(What the task requires)
Word for word, print all of the lines below.

(Dataset excerpts)
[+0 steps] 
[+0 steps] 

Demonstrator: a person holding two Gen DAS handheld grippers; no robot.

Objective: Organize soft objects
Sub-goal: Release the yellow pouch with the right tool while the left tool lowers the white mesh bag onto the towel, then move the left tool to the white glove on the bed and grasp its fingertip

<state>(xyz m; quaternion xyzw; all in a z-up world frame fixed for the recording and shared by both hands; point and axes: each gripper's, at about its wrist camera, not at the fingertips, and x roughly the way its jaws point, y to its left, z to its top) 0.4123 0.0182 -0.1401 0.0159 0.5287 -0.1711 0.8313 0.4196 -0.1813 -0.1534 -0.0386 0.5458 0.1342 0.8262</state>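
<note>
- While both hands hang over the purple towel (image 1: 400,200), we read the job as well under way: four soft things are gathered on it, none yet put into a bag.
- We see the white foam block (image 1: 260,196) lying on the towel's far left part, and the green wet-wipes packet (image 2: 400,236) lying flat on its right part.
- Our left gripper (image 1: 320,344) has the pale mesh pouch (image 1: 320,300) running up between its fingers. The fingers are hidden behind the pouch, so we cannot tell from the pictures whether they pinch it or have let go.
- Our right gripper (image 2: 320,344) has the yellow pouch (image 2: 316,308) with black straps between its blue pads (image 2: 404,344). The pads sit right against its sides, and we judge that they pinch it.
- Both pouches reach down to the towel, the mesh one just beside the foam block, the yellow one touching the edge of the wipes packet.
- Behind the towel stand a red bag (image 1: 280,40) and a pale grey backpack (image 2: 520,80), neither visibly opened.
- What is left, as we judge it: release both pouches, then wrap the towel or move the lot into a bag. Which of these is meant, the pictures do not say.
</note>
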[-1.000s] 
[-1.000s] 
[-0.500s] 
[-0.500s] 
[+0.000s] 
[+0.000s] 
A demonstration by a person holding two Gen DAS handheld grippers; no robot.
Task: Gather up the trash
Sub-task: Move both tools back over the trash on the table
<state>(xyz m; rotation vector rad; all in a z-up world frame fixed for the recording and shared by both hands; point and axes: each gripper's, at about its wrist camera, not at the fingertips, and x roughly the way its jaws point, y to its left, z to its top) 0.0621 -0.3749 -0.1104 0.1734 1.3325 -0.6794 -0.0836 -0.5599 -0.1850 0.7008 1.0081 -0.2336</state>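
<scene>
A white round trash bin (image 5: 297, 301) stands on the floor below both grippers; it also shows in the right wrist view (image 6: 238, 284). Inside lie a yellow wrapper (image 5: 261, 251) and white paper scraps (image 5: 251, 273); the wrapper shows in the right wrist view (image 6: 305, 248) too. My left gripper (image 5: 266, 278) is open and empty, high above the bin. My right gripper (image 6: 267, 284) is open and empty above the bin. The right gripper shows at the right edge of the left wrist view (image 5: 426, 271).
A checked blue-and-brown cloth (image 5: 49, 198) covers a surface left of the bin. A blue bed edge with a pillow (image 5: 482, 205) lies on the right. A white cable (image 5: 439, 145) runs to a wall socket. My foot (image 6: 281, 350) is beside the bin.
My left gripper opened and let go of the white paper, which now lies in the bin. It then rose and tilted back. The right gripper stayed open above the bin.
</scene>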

(Task result)
[+0 steps] 
[+0 steps] 

Demonstrator: a person holding two Gen DAS handheld grippers; no robot.

Objective: Organize soft objects
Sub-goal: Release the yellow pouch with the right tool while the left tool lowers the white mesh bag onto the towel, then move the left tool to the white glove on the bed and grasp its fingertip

<state>(xyz m; quaternion xyzw; all in a z-up world frame fixed for the recording and shared by both hands; point and axes: each gripper's, at about its wrist camera, not at the fingertips, and x roughly the way its jaws point, y to its left, z to its top) 0.4123 0.0182 -0.1401 0.0159 0.5287 -0.1711 0.8313 0.4196 -0.1813 -0.1534 -0.0386 0.5458 0.1342 0.8262</state>
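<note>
- While both hands hang over the purple towel (image 1: 400,200), we read the job as well under way: four soft things are gathered on it, none yet put into a bag.
- We see the white foam block (image 1: 260,196) lying on the towel's far left part, and the green wet-wipes packet (image 2: 400,236) lying flat on its right part.
- Our left gripper (image 1: 320,344) has the pale mesh pouch (image 1: 320,300) running up between its fingers. The fingers are hidden behind the pouch, so we cannot tell from the pictures whether they pinch it or have let go.
- Our right gripper (image 2: 320,344) has the yellow pouch (image 2: 316,308) with black straps between its blue pads (image 2: 404,344). The pads sit right against its sides, and we judge that they pinch it.
- Both pouches reach down to the towel, the mesh one just beside the foam block, the yellow one touching the edge of the wipes packet.
- Behind the towel stand a red bag (image 1: 280,40) and a pale grey backpack (image 2: 520,80), neither visibly opened.
- What is left, as we judge it: release both pouches, then wrap the towel or move the lot into a bag. Which of these is meant, the pictures do not say.
</note>
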[-1.000s] 
[-1.000s] 
[-0.500s] 
[-0.500s] 
[+0.000s] 
[+0.000s] 
A demonstration by a person holding two Gen DAS handheld grippers; no robot.
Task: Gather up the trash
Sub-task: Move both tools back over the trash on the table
<state>(xyz m; rotation vector rad; all in a z-up world frame fixed for the recording and shared by both hands; point and axes: each gripper's, at about its wrist camera, not at the fingertips, and x roughly the way its jaws point, y to its left, z to its top) 0.0621 -0.3749 -0.1104 0.1734 1.3325 -0.6794 -0.0836 -0.5599 -0.1850 0.7008 1.0081 -0.2336</state>
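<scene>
A white round trash bin (image 5: 297, 301) stands on the floor below both grippers; it also shows in the right wrist view (image 6: 238, 284). Inside lie a yellow wrapper (image 5: 261, 251) and white paper scraps (image 5: 251, 273); the wrapper shows in the right wrist view (image 6: 305, 248) too. My left gripper (image 5: 266, 278) is open and empty, high above the bin. My right gripper (image 6: 267, 284) is open and empty above the bin. The right gripper shows at the right edge of the left wrist view (image 5: 426, 271).
A checked blue-and-brown cloth (image 5: 49, 198) covers a surface left of the bin. A blue bed edge with a pillow (image 5: 482, 205) lies on the right. A white cable (image 5: 439, 145) runs to a wall socket. My foot (image 6: 281, 350) is beside the bin.
My left gripper opened and let go of the white paper, which now lies in the bin. It then rose and tilted back. The right gripper stayed open above the bin.
</scene>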

Work on this exercise is finished, so nothing remains.